*What to work on*:
Take the entries below and reproduce exactly the portion that begins at the line containing "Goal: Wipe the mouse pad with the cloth" and ends at the line containing "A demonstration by", keeping both ends, dropping pictures, and adding nothing else.

*Materials provided*:
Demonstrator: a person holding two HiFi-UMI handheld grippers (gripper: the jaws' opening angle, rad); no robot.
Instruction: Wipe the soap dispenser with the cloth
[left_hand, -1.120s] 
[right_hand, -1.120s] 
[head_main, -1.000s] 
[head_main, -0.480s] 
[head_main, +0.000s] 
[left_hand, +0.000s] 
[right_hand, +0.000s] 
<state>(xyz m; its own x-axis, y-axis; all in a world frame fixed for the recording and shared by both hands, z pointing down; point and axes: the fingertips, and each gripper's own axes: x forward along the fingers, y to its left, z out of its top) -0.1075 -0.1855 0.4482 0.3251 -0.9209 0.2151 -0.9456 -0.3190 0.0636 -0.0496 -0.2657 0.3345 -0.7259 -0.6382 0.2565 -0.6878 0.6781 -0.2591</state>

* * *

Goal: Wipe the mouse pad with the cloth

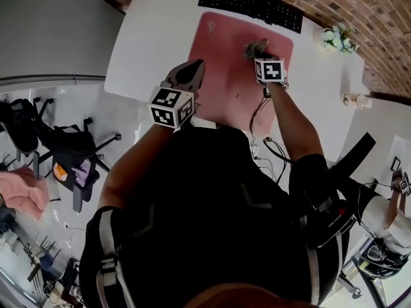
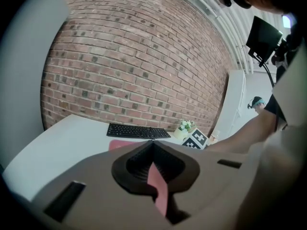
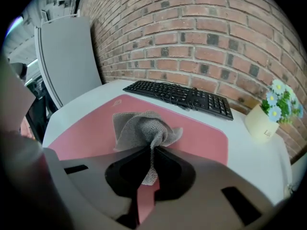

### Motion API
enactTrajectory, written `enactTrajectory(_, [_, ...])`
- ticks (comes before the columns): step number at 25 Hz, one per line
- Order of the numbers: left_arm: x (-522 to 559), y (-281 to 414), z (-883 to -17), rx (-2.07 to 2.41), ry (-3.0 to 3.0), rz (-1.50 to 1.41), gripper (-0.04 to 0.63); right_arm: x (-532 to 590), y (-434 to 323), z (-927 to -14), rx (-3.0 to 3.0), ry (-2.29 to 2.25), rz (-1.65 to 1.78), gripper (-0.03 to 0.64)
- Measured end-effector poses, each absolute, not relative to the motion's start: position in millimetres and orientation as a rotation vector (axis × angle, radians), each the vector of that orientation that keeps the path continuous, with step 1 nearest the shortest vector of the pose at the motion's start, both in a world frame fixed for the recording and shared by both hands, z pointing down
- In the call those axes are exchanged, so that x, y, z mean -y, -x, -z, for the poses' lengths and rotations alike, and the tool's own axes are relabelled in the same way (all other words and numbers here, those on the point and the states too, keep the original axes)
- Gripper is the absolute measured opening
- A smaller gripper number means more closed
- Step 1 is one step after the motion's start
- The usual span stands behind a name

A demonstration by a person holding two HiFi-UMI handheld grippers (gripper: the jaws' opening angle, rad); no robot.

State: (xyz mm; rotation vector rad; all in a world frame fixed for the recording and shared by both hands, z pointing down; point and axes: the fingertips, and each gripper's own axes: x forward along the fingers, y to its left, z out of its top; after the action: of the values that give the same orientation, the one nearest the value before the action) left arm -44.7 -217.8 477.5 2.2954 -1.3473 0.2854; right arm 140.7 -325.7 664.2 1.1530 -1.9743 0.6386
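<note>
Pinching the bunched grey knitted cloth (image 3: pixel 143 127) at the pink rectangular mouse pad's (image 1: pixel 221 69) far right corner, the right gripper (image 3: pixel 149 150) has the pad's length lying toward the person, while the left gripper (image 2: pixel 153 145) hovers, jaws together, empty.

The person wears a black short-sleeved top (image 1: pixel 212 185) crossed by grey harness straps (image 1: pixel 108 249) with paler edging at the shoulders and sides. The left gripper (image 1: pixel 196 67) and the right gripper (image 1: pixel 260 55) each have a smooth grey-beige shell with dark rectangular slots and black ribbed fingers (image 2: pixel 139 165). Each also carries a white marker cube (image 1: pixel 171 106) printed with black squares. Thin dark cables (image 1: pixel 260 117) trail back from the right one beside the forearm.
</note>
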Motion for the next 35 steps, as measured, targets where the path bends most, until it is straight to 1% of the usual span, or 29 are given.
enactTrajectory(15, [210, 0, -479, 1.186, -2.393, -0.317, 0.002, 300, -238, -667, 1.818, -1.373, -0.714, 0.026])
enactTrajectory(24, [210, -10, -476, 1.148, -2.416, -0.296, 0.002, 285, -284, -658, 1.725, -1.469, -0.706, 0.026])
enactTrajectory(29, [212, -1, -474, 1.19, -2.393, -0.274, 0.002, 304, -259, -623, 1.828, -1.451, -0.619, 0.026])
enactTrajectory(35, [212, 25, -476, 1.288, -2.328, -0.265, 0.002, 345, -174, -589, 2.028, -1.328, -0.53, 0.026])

*Response area*:
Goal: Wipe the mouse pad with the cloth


### Motion API
enactTrajectory, written `enactTrajectory(_, [_, ...])`
- ticks (comes before the columns): step number at 25 Hz, one per line
- Order of the numbers: left_arm: x (-522 to 559), y (-281 to 414), z (-883 to -17), rx (-2.07 to 2.41), ry (-3.0 to 3.0), rz (-1.50 to 1.41), gripper (-0.04 to 0.63); right_arm: x (-532 to 590), y (-434 to 323), z (-927 to -14), rx (-3.0 to 3.0), ry (-2.29 to 2.25), rz (-1.65 to 1.78), gripper (-0.03 to 0.64)
- Measured end-effector poses, each absolute, not relative to the motion's start: position in millimetres and orientation as a rotation vector (axis × angle, radians), each the vector of that orientation that keeps the path continuous, with step 1 nearest the shortest vector of the pose at the motion's start, both in a world frame fixed for the recording and shared by both hands, z pointing down
- In the call those axes are exchanged, so that x, y, z mean -y, -x, -z, for the poses' lengths and rotations alike, and the tool's own axes are relabelled in the same way (all other words and numbers here, those on the point and the states too, keep the original axes)
- Gripper is the absolute measured opening
- A smaller gripper number means more closed
- Step 1 is one step after the motion's start
- The usual span stands behind a name

A demonstration by a person holding two HiFi-UMI handheld grippers (gripper: the jaws' opening angle, rad); no robot.

This finishes the output.